Impotence

What I am going to say may come as a surprise to some persons. I think it is important we make it explicitly clear. . .You must be able to have sexual intercourse for marriage to be VALID.

Impotence, either from the man or the woman, nullifies marriage and makes it invalid. For consummation to take place, there must be full penetration. The woman must possess sex organ that must be able to receive that of the man’s. Likewise the man, his sex organ must be able to penetrate into that of the woman’s.

I am sorry I am too direct, but I sincerely don’t know how else to say it. Apologies to all those who are prudish.

Now, note these distinctions. . .

Impotency is not an impediment if it can be treated with medication or items that allow intercourse to occur. But if it is untreatable, it nullifies marriage by its very nature or it makes the marriage invalid.

Again, if intercourse happens, even if it is just once after marriage, and afterwards the man or woman becomes impotent, the marriage is VALID.

One last distinction. . .

Impotence is different from infertility or sterility.

Impotence refers to the inability to have sexual intercourse while infertility or sterility refers to the inability to procreate.
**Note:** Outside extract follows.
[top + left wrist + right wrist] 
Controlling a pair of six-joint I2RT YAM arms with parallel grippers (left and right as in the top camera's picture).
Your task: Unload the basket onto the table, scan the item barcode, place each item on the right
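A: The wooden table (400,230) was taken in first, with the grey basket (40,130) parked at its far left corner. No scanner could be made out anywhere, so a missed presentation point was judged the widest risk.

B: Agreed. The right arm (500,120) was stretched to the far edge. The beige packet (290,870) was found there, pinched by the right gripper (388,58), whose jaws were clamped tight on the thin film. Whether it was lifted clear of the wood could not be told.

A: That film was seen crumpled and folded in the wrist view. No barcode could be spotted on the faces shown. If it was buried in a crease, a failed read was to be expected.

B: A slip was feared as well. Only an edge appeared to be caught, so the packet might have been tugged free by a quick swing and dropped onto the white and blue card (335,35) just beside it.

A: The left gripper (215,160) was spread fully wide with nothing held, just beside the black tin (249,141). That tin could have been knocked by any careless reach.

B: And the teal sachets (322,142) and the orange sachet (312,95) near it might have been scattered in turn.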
Example, a man that did vasectomy is infertile but not impotent. He can still penetrate but not impregnate.

A woman that has vagina that cannot receive the penis is impotent even though she may still be fertile. She can still become pregnant especially through IVF or artificial insemination, but not through the penetration of the penis into the vagina.
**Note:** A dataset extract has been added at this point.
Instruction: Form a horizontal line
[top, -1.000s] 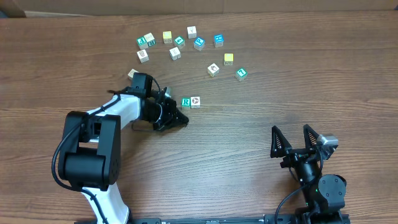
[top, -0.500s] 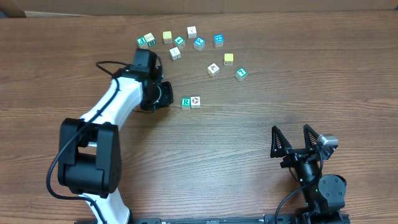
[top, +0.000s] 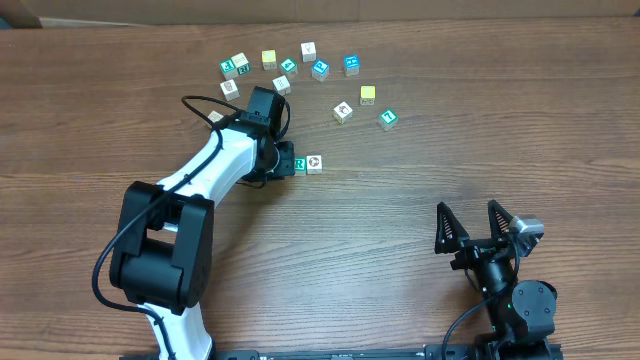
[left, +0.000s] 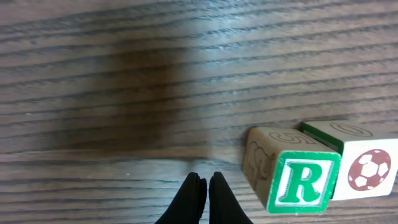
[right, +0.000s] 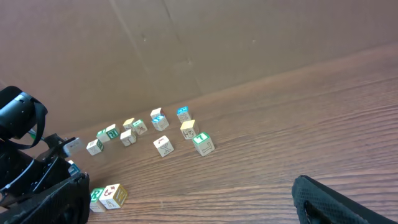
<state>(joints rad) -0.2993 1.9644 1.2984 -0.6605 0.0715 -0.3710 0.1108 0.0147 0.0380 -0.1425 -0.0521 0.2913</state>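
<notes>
Two white-faced cubes stand side by side and touching: one with a green R (top: 299, 164) and one with a dark ball picture (top: 314, 162). They also show in the left wrist view, R (left: 303, 182) and ball (left: 372, 169), and in the right wrist view (right: 96, 195). My left gripper (top: 283, 160) is shut and empty, low over the table just left of the R cube; its tips (left: 203, 182) are pressed together. My right gripper (top: 472, 222) is open and empty at the near right, far from the cubes.
Several loose cubes lie scattered at the back: a white pictured one (top: 343, 112), a yellow one (top: 368, 94), teal ones (top: 388, 118) (top: 351, 65), others (top: 229, 88). One small cube (top: 214, 118) lies by the left arm. A cardboard wall (right: 217, 43) stands behind.
My left arm swung from below-left of the R cube, back toward the cluster, then right to sit beside the R cube. The two cubes and the right arm have not moved.
</notes>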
There have been questions like: what if one of the partners was aware of this before marriage and chose to go ahead?

Well, this is what the church teaches:

“Antecedent and perpetual impotence to have intercourse, whether on the part of the man or the woman, whether absolute or relative, nullifies marriage by its very nature.” (Canon 1084 §1).

I know there are non Catholics reading me, I know that impotence is also a ground of nullification (divorce) in most secular laws. So, let me clarify those terms used in that quotation.
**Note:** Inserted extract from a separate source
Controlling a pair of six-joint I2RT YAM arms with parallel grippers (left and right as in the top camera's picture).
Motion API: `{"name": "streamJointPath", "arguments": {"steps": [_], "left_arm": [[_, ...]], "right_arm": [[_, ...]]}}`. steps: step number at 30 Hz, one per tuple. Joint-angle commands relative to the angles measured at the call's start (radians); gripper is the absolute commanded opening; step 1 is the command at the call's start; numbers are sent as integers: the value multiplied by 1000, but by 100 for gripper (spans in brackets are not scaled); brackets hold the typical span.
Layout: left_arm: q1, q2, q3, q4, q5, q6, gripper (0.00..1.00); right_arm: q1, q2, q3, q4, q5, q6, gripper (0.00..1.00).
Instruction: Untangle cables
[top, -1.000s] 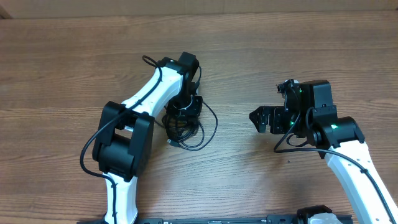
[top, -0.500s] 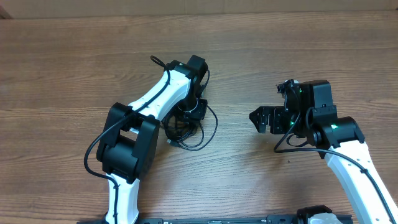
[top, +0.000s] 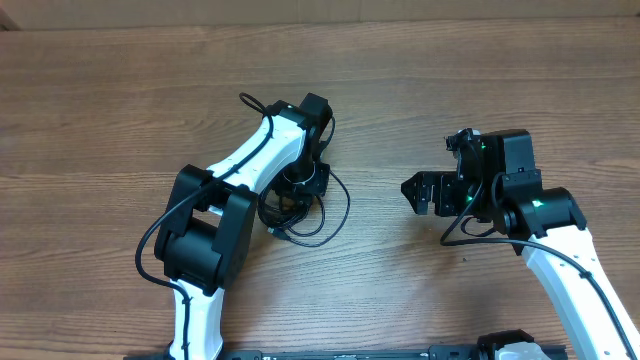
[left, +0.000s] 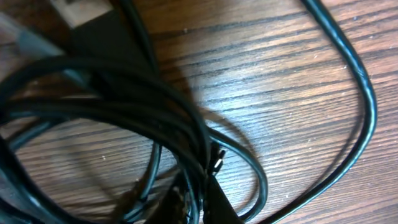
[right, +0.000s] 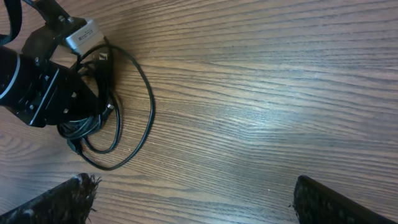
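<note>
The cables (top: 290, 222) lie as a tight black coil with one wide loose loop on the wooden table, left of centre. My left gripper (top: 300, 185) points down into the coil. In the left wrist view its fingers (left: 202, 202) are close together with strands of the cables (left: 124, 93) between them. My right gripper (top: 412, 192) is open and empty, hovering to the right of the coil. In the right wrist view its fingertips (right: 193, 199) stand wide apart, and the cables (right: 152, 106) lie far off at upper left.
A silver plug end (right: 82, 34) sticks out of the coil beside the left gripper. The left arm's white links (top: 235, 165) reach over the table left of the coil. Bare wooden tabletop (top: 380, 260) separates the two grippers.
The left arm swung a little to the right over the coil, then settled. The coil and its loop shifted slightly. The right arm has not moved.
</note>
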Motion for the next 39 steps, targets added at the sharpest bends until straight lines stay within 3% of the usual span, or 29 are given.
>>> {"name": "streamJointPath", "arguments": {"steps": [1, 8, 16, 22, 25, 32, 39], "left_arm": [[-6, 8, -18, -11, -16, -5, 4], [-5, 6, 259, -238, -3, 26, 4], [-6, 6, 716, -467, 284, 247, 4], [-6, 6, 816, -515, 328, 274, 4], [-7, 6, 816, -560, 375, 325, 4], [-11, -37, 816, -597, -46, 55, 4], [-57, -211, 740, -597, -139, -45, 4]], "right_arm": [[-1, 1, -10, 0, 10, -8, 100], [-1, 1, -10, 5, 10, -8, 100], [-1, 1, -10, 59, -150, -8, 100], [-1, 1, -10, 227, -403, 13, 100], [-1, 1, -10, 307, -418, 82, 100], [-1, 1, -10, 306, -250, 158, 100], [-1, 1, -10, 198, -51, 159, 100]]}}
Antecedent and perpetual impotence refer to the inability to have vaginal intercourse both before the marriage begins and throughout the entire duration of the marriage.

Absolute impotency is the inability to have intercourse with anyone.

Relative impotency is the inability to have intercourse with one’s spouse. In this case, the impotent person is theoretically able to have intercourse with someone else.

All these conditions nullify marriage even if you are aware.

When a man and woman marry, they pledge their whole being, body, mind, and soul to each other. They pledge to give themselves fully to each other. This gift of self to another must be free, full and total. It is in sexual union that the expression of two becoming one flesh finds its deeper meaning.

I know there will be many questions. . .well, we will try to answer them as we can.